Villalon: And so growing up in Oxnard, expand upon that a little bit. How did these sort of stories around you, how did they bubble up and make their way into the series?

Hernandez: Oh, well, grew up reading comics and then drawing comics for ourselves. And it was something that I clicked with. I liked drawing, and then I started to learn to write right as the comic was starting. It was a real learning experience for me.

Villalon: How old are you when you're first doing this? When you first trying your handed comics?

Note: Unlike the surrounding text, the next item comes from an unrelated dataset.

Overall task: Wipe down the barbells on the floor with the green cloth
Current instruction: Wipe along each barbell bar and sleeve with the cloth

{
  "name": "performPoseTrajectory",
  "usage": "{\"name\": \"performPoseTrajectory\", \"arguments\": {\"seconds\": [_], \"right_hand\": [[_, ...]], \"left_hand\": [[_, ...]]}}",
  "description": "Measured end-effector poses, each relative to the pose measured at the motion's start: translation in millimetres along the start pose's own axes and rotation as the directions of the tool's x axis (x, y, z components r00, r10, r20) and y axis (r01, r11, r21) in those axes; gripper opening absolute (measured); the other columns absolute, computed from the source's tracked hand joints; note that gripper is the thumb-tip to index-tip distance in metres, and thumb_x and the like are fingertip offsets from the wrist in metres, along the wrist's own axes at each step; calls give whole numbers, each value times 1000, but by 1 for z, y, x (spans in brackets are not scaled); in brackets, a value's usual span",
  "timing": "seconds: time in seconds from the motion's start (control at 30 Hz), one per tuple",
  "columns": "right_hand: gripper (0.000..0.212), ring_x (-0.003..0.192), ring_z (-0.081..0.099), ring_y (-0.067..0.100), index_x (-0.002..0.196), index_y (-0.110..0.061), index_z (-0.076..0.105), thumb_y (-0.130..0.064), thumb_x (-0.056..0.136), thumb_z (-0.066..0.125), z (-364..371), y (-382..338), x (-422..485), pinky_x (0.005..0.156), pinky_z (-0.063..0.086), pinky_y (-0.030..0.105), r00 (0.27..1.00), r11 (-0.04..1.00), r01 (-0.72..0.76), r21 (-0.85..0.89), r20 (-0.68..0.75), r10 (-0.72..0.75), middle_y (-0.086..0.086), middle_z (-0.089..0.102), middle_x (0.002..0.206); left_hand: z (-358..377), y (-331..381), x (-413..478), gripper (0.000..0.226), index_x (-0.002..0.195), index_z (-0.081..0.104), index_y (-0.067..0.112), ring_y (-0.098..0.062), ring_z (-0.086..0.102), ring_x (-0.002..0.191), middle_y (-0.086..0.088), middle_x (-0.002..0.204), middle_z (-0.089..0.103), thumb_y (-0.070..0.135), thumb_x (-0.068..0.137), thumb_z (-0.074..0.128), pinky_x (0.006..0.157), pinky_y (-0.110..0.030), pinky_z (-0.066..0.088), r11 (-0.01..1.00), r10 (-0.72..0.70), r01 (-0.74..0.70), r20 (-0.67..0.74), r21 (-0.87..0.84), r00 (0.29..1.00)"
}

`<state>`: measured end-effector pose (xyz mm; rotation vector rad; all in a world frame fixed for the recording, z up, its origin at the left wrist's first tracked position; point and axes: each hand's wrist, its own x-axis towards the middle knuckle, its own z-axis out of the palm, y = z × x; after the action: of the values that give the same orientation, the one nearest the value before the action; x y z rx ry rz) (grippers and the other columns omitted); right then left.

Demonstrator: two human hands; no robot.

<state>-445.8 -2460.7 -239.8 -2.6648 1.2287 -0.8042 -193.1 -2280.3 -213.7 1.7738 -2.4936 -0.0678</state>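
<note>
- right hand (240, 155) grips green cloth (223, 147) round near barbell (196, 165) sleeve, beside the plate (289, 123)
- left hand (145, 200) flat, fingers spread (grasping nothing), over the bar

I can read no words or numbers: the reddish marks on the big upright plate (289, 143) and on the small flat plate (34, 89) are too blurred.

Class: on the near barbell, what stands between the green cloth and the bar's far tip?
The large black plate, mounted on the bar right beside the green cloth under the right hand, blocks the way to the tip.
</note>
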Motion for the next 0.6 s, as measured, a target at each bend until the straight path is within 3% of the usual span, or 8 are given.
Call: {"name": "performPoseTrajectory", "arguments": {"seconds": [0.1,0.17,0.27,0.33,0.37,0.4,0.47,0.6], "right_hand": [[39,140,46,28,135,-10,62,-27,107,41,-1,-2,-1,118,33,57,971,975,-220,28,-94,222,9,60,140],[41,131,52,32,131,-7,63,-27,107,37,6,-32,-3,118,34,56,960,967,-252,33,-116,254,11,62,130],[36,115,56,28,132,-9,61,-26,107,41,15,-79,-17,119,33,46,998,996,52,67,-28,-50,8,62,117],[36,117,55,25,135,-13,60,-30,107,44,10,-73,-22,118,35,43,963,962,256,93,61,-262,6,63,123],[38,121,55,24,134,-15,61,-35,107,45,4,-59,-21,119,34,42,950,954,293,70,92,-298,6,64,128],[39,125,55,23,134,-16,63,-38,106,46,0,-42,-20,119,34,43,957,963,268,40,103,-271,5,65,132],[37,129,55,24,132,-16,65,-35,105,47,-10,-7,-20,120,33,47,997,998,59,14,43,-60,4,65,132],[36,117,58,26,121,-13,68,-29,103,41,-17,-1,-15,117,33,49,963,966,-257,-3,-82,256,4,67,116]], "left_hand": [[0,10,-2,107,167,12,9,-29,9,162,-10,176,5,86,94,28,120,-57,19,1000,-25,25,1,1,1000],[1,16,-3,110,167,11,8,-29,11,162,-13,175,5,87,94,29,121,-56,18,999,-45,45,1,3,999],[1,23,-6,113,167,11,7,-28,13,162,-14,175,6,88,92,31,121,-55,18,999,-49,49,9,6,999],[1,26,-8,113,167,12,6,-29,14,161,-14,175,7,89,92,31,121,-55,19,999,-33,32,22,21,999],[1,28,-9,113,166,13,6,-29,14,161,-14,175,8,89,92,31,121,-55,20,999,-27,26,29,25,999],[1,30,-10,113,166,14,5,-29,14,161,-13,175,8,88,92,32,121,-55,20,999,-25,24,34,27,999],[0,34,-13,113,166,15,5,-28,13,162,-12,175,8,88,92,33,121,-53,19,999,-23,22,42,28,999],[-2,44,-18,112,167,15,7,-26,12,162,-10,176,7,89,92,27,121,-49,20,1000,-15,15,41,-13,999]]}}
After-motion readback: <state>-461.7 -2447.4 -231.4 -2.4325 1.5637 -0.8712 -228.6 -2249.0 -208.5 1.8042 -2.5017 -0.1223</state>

Hernandez: Oh, well, five years old, but I was drawing my Batman comics or making up my own little superheroes or my funny Peanuts-like characters. Just kind of taking from the comics I read. I read the superhero comics, I read the Archie comics, I read the Dennis the Menace comics, and it was just something that stuck with me, and it was just something that I found I was able to speak through.

Villalon: And these were comics that your mother brought you to you and your brothers as a way to keep you guys occupied, get you guys out of her hair?

Hernandez: Yeah, and she was a comics fan as a kid, but she had to hide her comics because comics are trash and going to ruin kids' minds, that kind of thing. But she encouraged us. It was better than putting us in front of the TV, which she did, or things like that just to shut us up. There was five boys in the house, and later a sister. And so it was just something that we ...

They said, "Draw something or look at comics or something." And I don't think they had any idea how attached we became to that. I didn't know. I didn't know I liked drawing.

Villalon: And these were Archie comics and Dennis the Menace, is that correct?

Hernandez: Yeah.

Villalon: And you could see the influence of that in the series.

Hernandez: Yeah, they were just comics that I connected to. I also grew up with the early Marvel Comics as well and the superhero comics, but the Archie Comics stuck out because they had good artists at the time. I don't know, I'm sure they have good artists now. But at the time, there were certain artists that just spoke to me that were really good at characterization, real good at making the characters come alive, I guess, with just the few lines on paper. And I really took to that, especially the older I got, right before Love and Rockets when I was trying to figure out what I wanted to do.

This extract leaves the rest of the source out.